_Records from a collection_
------------------------------------
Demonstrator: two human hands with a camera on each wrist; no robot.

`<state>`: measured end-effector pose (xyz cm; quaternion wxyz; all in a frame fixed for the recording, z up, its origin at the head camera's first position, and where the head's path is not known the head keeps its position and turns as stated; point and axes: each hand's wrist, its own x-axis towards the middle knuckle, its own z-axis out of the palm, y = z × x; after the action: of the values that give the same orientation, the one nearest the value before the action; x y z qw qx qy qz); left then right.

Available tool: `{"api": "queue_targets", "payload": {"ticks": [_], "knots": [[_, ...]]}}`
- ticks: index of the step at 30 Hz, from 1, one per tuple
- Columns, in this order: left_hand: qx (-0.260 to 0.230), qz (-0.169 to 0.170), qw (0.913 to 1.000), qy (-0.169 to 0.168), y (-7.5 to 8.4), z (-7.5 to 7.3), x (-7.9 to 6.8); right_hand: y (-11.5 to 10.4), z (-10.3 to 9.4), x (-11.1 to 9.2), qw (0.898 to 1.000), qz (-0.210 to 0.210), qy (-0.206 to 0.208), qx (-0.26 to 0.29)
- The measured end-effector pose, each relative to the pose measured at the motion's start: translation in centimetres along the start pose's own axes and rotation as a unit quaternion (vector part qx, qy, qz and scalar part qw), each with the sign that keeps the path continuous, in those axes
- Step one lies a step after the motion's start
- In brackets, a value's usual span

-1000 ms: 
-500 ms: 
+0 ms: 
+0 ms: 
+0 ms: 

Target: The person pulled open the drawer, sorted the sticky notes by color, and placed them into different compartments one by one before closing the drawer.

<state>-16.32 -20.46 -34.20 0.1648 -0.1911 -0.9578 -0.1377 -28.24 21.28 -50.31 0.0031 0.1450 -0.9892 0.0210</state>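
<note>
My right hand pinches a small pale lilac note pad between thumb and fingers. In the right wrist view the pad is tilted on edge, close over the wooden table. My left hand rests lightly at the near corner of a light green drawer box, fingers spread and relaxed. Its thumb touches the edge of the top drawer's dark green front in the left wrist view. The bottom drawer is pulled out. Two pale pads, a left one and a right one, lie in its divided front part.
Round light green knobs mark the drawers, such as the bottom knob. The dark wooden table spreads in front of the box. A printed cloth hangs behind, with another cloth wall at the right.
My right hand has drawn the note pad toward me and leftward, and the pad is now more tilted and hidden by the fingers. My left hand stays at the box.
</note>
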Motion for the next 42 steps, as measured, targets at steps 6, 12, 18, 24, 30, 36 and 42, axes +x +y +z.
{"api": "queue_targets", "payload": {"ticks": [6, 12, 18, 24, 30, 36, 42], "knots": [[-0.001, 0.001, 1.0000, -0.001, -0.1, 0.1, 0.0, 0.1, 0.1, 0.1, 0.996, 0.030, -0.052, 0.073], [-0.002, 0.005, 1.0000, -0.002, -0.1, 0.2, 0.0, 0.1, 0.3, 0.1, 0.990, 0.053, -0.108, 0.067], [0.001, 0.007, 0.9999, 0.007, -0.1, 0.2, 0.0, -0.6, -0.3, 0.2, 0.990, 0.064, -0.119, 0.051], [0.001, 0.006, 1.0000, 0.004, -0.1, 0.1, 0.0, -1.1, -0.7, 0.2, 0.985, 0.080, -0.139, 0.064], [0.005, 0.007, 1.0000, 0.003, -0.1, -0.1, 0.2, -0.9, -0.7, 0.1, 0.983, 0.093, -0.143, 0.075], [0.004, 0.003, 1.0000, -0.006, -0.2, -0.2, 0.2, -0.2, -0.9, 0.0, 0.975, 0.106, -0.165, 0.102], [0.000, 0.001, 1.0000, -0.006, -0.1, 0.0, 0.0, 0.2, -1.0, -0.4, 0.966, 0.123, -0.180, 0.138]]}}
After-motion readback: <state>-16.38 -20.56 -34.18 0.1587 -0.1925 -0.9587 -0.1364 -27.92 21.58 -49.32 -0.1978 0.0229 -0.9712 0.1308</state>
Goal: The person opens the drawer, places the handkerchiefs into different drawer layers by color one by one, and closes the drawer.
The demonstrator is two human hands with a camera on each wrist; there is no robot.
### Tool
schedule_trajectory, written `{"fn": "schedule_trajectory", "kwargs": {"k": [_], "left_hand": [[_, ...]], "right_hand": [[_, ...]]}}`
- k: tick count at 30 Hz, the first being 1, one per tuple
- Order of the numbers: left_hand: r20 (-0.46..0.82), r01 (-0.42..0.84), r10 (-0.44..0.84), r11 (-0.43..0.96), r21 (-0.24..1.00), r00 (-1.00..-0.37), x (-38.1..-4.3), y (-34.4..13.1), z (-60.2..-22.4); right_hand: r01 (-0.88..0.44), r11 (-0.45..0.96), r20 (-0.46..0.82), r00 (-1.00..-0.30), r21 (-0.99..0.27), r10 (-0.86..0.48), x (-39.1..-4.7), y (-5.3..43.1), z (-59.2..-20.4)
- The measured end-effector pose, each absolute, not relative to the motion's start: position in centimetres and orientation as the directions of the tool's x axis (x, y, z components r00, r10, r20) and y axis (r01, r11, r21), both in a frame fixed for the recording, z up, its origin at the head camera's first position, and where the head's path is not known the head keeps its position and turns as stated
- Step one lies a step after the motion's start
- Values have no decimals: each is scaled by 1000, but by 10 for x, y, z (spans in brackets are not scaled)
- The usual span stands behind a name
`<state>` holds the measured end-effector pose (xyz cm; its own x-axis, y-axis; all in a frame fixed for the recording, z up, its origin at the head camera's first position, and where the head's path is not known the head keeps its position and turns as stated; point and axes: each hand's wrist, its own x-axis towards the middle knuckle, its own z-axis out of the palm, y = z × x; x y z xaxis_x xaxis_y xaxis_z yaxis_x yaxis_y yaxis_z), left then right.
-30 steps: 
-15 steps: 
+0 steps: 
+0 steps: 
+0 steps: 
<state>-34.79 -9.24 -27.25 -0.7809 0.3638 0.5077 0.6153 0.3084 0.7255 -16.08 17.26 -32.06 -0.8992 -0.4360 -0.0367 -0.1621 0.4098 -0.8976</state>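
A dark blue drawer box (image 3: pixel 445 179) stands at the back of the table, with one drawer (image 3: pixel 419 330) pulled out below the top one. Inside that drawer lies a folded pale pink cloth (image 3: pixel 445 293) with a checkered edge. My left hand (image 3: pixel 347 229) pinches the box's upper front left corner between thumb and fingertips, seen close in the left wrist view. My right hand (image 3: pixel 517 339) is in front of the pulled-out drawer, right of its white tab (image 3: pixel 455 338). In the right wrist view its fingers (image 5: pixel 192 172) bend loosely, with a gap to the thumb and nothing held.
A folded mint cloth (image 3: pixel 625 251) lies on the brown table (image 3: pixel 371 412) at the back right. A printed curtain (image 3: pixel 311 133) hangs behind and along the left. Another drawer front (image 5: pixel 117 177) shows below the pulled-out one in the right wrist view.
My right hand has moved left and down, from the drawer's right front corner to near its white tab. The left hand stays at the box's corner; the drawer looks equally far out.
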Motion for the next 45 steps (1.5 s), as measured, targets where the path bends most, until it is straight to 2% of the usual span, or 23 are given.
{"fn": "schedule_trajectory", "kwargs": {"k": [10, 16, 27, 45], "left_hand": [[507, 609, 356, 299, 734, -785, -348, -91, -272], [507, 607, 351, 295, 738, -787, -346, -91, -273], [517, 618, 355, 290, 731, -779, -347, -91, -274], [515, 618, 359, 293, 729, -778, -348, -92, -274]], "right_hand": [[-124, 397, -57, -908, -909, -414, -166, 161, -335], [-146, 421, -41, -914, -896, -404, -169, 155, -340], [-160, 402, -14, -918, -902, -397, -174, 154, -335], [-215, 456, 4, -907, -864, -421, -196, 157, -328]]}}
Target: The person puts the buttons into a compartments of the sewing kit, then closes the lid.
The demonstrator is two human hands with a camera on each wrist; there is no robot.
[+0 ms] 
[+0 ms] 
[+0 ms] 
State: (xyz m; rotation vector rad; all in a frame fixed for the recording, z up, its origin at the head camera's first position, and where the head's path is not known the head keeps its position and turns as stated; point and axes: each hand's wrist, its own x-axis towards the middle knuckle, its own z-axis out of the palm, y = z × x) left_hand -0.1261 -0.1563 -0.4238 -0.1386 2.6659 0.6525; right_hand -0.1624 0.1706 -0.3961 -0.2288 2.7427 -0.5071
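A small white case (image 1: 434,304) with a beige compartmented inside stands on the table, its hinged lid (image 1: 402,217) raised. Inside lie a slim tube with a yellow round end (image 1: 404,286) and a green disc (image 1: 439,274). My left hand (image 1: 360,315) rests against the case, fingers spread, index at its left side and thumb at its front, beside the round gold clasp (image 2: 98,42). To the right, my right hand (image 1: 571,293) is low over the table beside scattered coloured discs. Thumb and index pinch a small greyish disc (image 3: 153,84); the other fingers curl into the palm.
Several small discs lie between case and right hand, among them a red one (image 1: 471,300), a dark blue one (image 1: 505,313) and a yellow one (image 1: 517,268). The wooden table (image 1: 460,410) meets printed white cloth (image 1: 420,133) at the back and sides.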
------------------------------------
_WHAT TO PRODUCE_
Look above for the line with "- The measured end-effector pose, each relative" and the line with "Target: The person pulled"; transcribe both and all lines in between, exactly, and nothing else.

_SOLUTION FOR THIS EXERCISE_
- The measured end-effector pose, each relative to the pose measured at the motion's start: translation in centimetres along the start pose's own axes and rotation as a unit quaternion (vector part qx, qy, qz and scalar part qw), each with the sign that keeps the path continuous, in those axes
- Step one lies a step after the motion's start
- In brackets, a value's usual span

-1000 ms: 
-500 ms: 
+0 ms: 
+0 ms: 
+0 ms: 

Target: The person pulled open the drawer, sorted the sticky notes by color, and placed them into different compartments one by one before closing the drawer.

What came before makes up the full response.